En fait non. Je poste maintenant. Je sépare le chapitre plus tôt car sinon yaurait trop de choses à la fois et en plus là ça fait un peu durer le suspense! lol Laissez des commentaires, merci.
Chapitre 3 :
Sous la clarté du soleil couchant, la forêt des sages était illuminée par les doux reflets de l’eau d’un fleuve, qui serpentait longuement avant de se jeter dans une mer très calme.
Et, à quelques kilomètres de là seulement, Iris marchait lentement aux côtés de sa nouvelle compagne de route :
« _Faisons une halte ici, suggéra cette dernière, en désignant de la tête une charmante clairière. Tu dois être très fatiguée, ça fait des heures que nous marchons.
_Volontiers, répondit Iris, je ne sens plus mes jambes !
Elle s’assit sur l’herbe et se massa fortement les mollets.
_ Tu veux manger quelque chose ? demanda Sidia.
_Euh…. Oui j’avoue que j’ai une petite faim mais…. où allons nous trouver de la nourriture ? Répliqua Iris, anxieuse.
_ Ne t’inquiètes pas pour ça, je m’en charge. Et pour l’eau aussi, la rivière n’est pas très loin. Pendant ce temps, tu peux préparer un feu sil te plaît ?
_Oui, je devrais y avait arriver, mais comment vais-je l’allumer ?
_Je l’allumerai à mon retour, je serai là d’ici une heure.
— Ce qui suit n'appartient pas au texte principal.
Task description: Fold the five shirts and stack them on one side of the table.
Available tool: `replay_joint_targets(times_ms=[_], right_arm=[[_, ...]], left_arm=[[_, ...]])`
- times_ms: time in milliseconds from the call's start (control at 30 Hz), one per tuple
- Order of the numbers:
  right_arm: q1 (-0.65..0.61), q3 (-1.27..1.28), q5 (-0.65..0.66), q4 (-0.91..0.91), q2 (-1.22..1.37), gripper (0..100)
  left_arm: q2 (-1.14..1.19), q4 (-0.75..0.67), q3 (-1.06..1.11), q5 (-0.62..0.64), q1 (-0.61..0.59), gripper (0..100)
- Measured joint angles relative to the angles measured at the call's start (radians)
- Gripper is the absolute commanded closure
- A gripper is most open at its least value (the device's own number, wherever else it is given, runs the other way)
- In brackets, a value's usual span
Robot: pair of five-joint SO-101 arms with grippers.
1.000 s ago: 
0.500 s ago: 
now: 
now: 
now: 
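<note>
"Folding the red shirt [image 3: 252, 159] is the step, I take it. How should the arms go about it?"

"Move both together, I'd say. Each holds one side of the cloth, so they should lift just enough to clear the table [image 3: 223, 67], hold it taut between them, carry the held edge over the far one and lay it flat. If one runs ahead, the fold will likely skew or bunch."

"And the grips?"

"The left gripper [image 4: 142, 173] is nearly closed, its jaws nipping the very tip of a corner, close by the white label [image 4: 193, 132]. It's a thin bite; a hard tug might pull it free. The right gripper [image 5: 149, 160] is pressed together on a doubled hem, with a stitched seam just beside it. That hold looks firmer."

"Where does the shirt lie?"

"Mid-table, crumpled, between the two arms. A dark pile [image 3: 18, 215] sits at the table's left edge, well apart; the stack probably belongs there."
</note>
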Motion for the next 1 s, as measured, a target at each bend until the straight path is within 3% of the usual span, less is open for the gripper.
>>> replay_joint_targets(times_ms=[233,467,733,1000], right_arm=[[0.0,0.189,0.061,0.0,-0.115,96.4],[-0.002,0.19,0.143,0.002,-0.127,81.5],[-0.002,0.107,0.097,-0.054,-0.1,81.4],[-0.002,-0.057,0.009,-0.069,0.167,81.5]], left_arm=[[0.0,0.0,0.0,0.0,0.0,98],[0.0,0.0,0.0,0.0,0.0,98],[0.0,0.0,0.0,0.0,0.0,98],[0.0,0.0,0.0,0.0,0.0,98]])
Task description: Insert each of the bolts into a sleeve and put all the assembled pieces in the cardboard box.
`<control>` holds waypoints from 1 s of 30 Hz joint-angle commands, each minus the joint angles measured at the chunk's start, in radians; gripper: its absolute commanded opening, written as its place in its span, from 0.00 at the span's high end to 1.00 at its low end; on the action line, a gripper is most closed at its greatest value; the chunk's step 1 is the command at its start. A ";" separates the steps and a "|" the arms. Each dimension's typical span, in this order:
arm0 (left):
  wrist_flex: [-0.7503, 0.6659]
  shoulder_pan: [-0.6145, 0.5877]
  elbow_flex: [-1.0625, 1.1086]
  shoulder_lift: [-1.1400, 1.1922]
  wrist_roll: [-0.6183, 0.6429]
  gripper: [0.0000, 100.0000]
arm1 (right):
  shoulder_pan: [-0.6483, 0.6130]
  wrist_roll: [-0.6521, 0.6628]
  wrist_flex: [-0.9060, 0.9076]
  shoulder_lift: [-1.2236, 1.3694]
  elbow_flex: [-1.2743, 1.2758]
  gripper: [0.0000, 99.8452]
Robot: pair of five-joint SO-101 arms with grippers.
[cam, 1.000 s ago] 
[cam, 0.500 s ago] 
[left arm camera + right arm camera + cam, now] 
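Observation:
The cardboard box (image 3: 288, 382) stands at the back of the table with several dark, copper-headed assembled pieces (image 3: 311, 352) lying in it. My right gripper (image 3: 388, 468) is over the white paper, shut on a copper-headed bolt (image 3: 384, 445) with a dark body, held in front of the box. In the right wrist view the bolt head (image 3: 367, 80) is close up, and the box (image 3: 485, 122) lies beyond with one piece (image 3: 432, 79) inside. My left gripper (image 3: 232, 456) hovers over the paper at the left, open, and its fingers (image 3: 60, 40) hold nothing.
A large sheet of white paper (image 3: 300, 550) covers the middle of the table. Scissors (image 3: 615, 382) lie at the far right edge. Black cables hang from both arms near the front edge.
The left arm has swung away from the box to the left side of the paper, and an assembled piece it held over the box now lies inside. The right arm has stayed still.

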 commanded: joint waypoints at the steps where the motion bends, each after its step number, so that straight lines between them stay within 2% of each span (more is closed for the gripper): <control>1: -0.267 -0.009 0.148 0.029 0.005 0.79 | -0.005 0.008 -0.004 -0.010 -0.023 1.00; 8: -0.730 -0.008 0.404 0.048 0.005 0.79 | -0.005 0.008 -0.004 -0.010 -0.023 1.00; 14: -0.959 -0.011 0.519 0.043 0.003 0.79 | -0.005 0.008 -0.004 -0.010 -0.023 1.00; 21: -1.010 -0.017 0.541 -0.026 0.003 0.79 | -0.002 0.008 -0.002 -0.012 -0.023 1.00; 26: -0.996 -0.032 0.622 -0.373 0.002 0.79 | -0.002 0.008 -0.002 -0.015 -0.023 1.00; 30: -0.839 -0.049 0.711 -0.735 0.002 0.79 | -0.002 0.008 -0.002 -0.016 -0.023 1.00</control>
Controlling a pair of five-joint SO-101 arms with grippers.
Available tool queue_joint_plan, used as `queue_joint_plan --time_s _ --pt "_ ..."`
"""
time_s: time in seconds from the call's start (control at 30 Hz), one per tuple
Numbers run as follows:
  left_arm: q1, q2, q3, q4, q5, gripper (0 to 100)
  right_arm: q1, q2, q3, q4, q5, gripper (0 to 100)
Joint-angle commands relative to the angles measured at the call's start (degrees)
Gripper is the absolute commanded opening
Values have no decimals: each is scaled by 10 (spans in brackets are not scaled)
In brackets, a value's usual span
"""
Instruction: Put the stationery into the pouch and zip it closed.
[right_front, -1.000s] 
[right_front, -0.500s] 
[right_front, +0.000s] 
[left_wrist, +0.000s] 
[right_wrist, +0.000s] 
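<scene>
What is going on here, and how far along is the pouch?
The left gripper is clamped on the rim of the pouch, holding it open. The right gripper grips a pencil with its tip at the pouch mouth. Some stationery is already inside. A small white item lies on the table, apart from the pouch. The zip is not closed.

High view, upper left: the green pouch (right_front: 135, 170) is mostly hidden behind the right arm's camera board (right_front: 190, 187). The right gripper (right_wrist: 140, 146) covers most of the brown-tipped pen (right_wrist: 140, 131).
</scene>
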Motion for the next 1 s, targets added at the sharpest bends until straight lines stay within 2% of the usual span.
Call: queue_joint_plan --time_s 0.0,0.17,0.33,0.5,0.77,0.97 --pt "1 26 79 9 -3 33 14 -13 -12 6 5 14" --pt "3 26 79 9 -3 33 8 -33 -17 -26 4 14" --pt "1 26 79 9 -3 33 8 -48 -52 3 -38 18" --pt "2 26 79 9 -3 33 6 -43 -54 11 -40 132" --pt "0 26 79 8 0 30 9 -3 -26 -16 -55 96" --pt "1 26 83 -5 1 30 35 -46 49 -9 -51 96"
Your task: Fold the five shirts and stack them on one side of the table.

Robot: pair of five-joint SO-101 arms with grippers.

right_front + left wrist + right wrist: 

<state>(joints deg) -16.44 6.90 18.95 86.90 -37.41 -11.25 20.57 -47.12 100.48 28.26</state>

Une fois la tortue partie, Iris s’allongea de tout son long sur l’herbe fraîche, ferma les yeux et médita longuement :
_ Mais où suis-je ? Pourquoi y suis-je ? Qu’est ce qui se passe ici ? Sidia me connaît apparemment, qui suis-je réellement ? Je lui poserai ces questions quand elle reviendra. J’espère qu’elle va revenir vite, j’ai faim et soif. D’ailleurs, je me demande comment une tortue de pierre aussi lente va pouvoir chasser… et transporter de l’eau… bon, je dois préparer un feu…. Je ne sais pas non plus comment elle va l’allumer… bien, au travail !
Elle sortit de ses multiples pensées, se redressa, et alla chercher des brindilles et quelques bûches. Une demi heure plus tard, le feu était prêt. Iris, à bout de forces, s’allongea de nouveau sur l’herbe humide et s’endormit presque aussitôt.
Quand elle ouvrit les yeux, Iris n’était plus dans la clairière paisible, où l’air était doux, et la végétation luxuriante.
Non, Iris était maintenant dans un énorme édifice qui, comme le remarqua la jeune fille, ressemblait à un temple. Des piliers de marbre se dressait de chaque côté de la salle, de la porte à un autel, à l’opposé. Le sol, légèrement argenté, contrastait avec le plafond doré, très haut par rapport au sol. L’immensité de la pièce donnait l’impression à Iris d’être toute petite. Elle était occupée à admirer les sublimes gravures ornant le sol, le plafond et les piliers quand derrière elle, la grande porte de bois s’ouvrit. En l’espace d’une minute, la salle était remplit par un cortège réunissant une centaine d’hommes et de femmes. Ils étaient tous vêtus d’une longue robe argentée. Iris, qui s’était déplacée vers un pilier de marbre, observant la scène, laissa échapper un petit cri quand elle aperçut, au milieu de la foule, une fillette âgée de quelques années seulement, fixant le sol de ses yeux bleus. Ses longs cheveux bruns descendaient sur ses épaules. C’était Iris, mais avec sept ans de moins. La foule se rassembla en cercle autour de la fillette, sans le moindre bruit. Aucune des personnes présentes ne semblait avoir remarqué la présence de la véritable Iris. Les personnes vêtues de blanc s’agenouillèrent devant la petite fille, puis une des femme se releva et prit la parole.
_Iris, fille de Jaïva, tu es maintenant en âge de tenir en main le sceptre d’Azuliar ! Qu’il t’apporte gloire et prospérité ! La femme se retourna vers l’autel, s’en approcha et prononça quelques paroles incompréhensibles. Un instant plus tard, un long sceptre blanc était posé sur l’autel. Quelques inscriptions était gravées dans son bois et d’étranges dessins et symboles le décorait de tout son long. La femme prit le sceptre dans la main, revint vers la fillette et le lui tendit. La jeune Iris le saisi, sans un mot. Au moment où les hommes et les femmes se relevaient, Iris sentit qu’on l’appelait.
_Iris ! Iris ! Réveilles toi !
Puis la jeune Iris, les personnes en robe blanche et le temple disparurent, pour ne laisser qu’un océan noir et infini.